Getting Reykjavik Phase 2 is still "up and running," it's just not running fast enough to ensure that we can have the pre-Reykjavik level of myomer production
immediately if Sabotage Guy manages to completely wipe out the Johannesburg plant.
But reality check, the odds of Sabotage Guy actually wrecking the Johannesburg plant
in any single turn are low, and the impact of temporarily having a myomer shortage while we throw dice at finishing Reykjavik is relatively limited. At some point, we're insuring against problems that are neither big enough nor probable enough that they should be governing our actions.
Especially if the consequence is that we are neglecting to close a weakness elsewhere, such as in refining capacity, that has been
explicitly called out to us as a weak spot.
I'd rather have the "weakness" of a one-turn delay in getting Reykjavik Phase 2 or 3 done than the weakness of a one-turn delay in getting some reserve tiberium refining capacity finally.

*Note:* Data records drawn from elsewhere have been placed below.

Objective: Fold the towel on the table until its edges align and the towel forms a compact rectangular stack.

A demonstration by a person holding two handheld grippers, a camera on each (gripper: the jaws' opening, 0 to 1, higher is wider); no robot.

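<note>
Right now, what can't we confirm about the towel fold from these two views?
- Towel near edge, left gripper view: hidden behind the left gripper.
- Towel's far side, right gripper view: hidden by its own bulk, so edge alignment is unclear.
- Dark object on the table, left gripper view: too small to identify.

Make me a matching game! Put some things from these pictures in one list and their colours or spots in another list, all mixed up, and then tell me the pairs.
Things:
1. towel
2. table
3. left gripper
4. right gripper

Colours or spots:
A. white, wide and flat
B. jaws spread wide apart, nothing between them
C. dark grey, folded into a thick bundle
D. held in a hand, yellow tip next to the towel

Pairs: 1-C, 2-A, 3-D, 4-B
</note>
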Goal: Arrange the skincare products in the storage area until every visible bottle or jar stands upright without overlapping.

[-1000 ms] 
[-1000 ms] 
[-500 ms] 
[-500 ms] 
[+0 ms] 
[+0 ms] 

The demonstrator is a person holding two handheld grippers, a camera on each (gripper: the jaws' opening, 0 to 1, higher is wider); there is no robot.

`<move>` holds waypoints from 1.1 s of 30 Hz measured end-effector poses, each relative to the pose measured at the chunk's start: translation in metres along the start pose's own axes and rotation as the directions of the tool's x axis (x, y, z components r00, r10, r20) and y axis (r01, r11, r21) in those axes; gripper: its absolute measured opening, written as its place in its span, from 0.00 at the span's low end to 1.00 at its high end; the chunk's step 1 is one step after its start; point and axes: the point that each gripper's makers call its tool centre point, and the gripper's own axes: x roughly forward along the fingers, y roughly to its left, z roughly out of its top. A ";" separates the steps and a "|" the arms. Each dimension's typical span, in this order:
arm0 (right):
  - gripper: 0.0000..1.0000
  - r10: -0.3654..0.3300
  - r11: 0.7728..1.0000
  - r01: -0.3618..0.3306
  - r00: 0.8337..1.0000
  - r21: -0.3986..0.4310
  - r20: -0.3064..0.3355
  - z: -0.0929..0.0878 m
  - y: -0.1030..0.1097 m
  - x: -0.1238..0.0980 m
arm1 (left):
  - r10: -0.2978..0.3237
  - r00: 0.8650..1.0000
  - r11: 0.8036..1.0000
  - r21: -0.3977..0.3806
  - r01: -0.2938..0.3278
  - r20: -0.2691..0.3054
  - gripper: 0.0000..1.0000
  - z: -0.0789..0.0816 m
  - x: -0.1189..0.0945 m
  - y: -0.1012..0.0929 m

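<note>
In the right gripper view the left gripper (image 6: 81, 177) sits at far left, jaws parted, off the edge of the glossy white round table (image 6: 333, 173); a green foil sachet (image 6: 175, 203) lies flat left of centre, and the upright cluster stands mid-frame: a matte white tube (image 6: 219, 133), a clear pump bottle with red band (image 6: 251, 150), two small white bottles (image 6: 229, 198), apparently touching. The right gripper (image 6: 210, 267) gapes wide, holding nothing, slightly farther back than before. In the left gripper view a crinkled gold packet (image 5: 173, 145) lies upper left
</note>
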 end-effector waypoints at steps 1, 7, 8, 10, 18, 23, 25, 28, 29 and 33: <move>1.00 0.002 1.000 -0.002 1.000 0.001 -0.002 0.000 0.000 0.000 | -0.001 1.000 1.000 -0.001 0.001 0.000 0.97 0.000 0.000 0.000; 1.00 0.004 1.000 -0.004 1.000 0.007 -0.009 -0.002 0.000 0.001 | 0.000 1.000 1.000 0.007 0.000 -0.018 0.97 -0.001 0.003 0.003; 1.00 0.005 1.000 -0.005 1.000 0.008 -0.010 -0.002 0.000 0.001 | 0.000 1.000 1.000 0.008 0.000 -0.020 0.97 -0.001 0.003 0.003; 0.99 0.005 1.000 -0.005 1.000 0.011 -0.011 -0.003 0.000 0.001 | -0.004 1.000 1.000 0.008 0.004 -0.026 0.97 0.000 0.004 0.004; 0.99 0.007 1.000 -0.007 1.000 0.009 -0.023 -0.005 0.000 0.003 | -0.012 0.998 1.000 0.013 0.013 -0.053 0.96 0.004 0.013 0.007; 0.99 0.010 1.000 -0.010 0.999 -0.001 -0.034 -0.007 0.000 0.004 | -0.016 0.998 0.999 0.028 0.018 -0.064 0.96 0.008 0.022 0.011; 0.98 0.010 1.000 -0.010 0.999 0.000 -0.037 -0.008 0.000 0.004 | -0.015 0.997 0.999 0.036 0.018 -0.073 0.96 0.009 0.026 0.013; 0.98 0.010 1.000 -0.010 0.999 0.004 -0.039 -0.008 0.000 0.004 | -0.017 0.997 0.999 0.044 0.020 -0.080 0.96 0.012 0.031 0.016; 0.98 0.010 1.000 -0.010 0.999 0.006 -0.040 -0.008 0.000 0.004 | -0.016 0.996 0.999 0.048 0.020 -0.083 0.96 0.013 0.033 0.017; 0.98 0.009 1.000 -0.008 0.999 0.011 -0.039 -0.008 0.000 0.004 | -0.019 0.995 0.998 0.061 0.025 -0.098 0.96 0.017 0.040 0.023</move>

Progress wise yes, but at 30R per die for the 1st phase is not something we want to pursue until our income is higher or we are pursuing cheaper projects in other areas.
We could shake loose a little R for it if we really wanted to, and the first phase is probably only going to be 2-3 dice long.
I'm not saying we should do it right now, but we're getting to the point where it's just honestly a better idea all around. And it's a project that gets
MUCH more attractive after the initial investment is over.
For example, Phase 2 of
Suborbital Shuttles is frankly quite competitive with Phase 2 of
Rail Networks; it costs 60% more per die, but requires only 72% as much progress and returns 25% more logistics, so in practice, you're paying (1.6*0.72) = 1.15 times as much in exchange for 1.25 times more payoff.
The problem, of course, is getting there- the initial phase is
not attractive. But if we're willing to keep slamming out rail phases past this one, we should be willing to get past Phase 1 of the shuttle project to unlock the
better and weirdly cheaper shuttle phases past
that one.
It means if one of our planned cities is isolated for a turn or two we still have the processing capacity to handle our income. We really should be looking at hardening our infrastructure instead of this just eking by
If one of our planned cities is isolated or damaged
AND we have Stage 1 of the tiberium refinery project, we can get by,
at least for now. That
is hardening our infrastructure.
Doing Stage 2, here and now in the immediate next few turns, is just overkill. And if you're opposed to spending 30 R/die on an Infrastructure project to add redundancy to the Logistics buffer, you should probably be opposing spending 30 R/die on a Tiberium project to harden add redundancy to the refinery cap further beyond what is already a generous allotment.
That first stage of refineries gives us +600 refining capacity, as I recall. At which point we can talk about doing the
second stage of refineries when we've added another +250 RpT or so of tiberium income... that is, when we're making 1000 RpT or so, at which point paying for the refineries will be a lot easier.
The idea that we are "just barely scraping by" and "need" the second stage of refineries, when
even the first one raises the cap by 600 points, seems unreasonable to me.